* **What you have to do**
Give back exactly the lines that run from the beginning of the entries to the line containing "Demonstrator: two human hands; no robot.", both included, and nothing else.

Records from a data source
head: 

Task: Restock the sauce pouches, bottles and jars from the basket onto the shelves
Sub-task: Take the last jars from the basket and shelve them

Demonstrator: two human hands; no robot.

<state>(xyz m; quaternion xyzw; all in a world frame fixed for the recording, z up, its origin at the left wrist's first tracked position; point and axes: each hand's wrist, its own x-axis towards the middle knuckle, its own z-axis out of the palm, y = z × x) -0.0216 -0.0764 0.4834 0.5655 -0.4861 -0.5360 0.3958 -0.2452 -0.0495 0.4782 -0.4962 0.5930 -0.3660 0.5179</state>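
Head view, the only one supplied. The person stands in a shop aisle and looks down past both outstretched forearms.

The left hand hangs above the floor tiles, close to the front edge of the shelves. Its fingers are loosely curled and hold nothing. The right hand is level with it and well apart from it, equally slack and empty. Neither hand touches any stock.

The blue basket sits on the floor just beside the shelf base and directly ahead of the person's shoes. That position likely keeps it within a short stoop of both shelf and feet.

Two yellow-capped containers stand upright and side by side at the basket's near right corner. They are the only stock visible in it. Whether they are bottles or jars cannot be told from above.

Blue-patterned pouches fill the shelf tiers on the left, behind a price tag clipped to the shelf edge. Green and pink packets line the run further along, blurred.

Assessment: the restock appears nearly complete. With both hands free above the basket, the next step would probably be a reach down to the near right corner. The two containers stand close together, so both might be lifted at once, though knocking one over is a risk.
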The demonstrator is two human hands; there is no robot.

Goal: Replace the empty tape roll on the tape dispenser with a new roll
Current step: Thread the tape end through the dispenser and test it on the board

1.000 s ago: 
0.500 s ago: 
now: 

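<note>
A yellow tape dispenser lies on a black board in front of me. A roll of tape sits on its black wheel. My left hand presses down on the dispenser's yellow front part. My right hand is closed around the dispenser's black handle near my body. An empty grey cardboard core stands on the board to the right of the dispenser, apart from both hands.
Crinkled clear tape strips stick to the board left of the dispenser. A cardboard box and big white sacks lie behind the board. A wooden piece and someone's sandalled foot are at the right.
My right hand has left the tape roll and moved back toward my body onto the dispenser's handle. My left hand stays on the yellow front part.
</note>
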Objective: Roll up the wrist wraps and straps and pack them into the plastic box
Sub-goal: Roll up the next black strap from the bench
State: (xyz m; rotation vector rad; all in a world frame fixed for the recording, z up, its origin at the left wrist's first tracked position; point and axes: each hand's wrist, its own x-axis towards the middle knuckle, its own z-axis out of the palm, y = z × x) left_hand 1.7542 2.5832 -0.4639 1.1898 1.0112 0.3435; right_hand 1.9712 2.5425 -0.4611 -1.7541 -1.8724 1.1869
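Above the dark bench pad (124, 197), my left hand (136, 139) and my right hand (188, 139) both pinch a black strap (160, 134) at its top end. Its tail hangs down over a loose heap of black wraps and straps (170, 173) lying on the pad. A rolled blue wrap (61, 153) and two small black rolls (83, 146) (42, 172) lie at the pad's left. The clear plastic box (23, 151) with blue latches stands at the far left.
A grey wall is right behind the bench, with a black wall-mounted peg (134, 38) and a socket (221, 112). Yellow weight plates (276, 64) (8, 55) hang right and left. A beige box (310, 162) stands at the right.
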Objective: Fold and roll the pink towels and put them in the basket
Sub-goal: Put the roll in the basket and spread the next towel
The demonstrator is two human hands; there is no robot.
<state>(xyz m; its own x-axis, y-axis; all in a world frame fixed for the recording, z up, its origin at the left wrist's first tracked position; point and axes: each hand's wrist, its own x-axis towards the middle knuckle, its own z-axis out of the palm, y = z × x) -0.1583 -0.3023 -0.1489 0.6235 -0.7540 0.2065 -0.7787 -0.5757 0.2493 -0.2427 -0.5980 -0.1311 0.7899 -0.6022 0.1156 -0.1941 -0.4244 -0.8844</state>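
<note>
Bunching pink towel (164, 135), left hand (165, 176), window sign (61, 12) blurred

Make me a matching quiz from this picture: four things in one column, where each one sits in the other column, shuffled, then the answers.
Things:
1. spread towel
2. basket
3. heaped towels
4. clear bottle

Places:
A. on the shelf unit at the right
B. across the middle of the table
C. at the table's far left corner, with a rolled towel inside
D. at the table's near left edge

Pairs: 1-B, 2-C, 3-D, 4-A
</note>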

* **Response**
head: 

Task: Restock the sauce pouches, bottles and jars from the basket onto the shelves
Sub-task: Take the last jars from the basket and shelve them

Demonstrator: two human hands; no robot.

Nothing else remains for the exercise.